• About this exercise: Copy the data exactly from the line that contains "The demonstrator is" through the line that contains "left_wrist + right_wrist", keeping both end lines and leaving out everything else.
[Available data Boundary: Start]
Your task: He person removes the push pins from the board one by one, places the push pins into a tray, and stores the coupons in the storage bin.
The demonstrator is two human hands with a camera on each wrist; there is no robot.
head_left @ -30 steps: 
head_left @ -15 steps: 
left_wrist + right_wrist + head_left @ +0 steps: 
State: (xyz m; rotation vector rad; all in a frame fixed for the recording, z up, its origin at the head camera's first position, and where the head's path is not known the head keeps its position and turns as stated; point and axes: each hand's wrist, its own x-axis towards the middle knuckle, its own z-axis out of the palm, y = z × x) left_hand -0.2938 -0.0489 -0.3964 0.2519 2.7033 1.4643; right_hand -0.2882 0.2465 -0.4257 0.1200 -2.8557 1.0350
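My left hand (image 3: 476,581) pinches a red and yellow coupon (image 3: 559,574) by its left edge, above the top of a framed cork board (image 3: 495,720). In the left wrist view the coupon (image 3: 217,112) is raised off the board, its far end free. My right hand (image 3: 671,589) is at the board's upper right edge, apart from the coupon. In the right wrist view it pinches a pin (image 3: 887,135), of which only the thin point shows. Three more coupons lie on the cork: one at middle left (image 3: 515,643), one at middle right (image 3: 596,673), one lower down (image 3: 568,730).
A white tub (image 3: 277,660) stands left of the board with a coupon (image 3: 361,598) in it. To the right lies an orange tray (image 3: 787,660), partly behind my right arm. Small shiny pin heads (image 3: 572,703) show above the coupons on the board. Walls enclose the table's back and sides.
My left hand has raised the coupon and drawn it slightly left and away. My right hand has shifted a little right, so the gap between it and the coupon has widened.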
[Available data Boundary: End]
• Answer for this exercise:
The demonstrator is two human hands with a camera on each wrist; there is no robot.
head_left @ -30 steps: 
head_left @ -15 steps: 
left_wrist + right_wrist + head_left @ +0 steps: 

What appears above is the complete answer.